Involved in oxidative DNA damage repair. Initiates repair of A*oxoG to C*G by removing the inappropriately paired adenine base from the DNA backbone. Possesses both adenine and 2-OH-A DNA glycosylase activities.
Involvement in disease
Defects in MUTYH are a cause of familial adenomatous polyposis type 2 (FAP2) [MIM:608456]. A condition characterized by the development of multiple colorectal adenomatous polyps, benign neoplasms derived from glandular epithelium. Some affected individuals may develop colorectal carcinoma. Defects in MUTYH are a cause of gastric cancer (GASC) [MIM:613659]. A malignant disease which starts in the stomach, can spread to the esophagus or the small intestine, and can extend through the stomach wall to nearby lymph nodes and organs.
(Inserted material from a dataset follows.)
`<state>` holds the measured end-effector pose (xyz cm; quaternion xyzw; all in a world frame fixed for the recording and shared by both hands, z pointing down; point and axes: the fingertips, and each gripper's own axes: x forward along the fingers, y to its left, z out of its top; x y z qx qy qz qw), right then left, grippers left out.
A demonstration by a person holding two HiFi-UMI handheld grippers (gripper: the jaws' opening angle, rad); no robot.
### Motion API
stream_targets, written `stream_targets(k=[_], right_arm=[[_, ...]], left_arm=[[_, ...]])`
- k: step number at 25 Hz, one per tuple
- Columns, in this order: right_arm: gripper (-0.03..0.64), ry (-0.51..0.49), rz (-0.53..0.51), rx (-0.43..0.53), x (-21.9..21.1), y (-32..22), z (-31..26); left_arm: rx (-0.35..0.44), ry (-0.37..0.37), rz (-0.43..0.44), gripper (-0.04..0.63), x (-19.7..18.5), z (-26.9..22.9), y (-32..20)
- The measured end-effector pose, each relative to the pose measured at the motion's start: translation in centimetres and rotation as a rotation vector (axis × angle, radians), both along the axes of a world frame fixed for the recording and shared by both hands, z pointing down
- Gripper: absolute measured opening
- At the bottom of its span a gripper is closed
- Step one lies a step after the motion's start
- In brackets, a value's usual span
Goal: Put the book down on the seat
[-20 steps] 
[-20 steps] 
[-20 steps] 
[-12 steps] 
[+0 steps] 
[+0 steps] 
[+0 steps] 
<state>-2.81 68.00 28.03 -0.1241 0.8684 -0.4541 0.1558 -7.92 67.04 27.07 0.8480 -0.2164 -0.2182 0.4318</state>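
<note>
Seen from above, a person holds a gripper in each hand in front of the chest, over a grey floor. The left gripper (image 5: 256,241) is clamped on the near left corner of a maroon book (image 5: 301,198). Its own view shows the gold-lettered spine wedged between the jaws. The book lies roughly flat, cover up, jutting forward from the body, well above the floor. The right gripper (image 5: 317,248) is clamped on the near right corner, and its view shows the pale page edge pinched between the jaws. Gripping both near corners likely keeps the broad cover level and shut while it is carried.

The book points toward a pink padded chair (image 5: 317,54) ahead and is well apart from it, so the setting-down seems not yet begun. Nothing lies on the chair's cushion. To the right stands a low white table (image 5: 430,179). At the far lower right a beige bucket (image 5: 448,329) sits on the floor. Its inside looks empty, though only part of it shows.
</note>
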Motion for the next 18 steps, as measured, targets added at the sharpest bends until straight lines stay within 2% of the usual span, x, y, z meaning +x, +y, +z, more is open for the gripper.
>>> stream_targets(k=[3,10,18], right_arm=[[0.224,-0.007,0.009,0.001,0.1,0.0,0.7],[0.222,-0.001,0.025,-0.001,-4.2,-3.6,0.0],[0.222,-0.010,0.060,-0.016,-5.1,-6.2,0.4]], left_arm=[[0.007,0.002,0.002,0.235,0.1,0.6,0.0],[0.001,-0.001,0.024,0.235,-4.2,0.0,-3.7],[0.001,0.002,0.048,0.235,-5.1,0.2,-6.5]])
It also can metastasize to other parts of the body. The term gastric cancer or gastric carcinoma refers to adenocarcinoma of the stomach that accounts for most of all gastric malignant tumors. Two main histologic types are recognized, diffuse type and intestinal type carcinomas. Diffuse tumors are poorly differentiated infiltrating lesions resulting in thickening of the stomach. In contrast, intestinal tumors are usually exophytic, often ulcerating, and associated with intestinal metaplasia of the stomach, most often observed in sporadic disease.
Belongs to the Nth/MutY family. Contains 1 nudix hydrolase domain.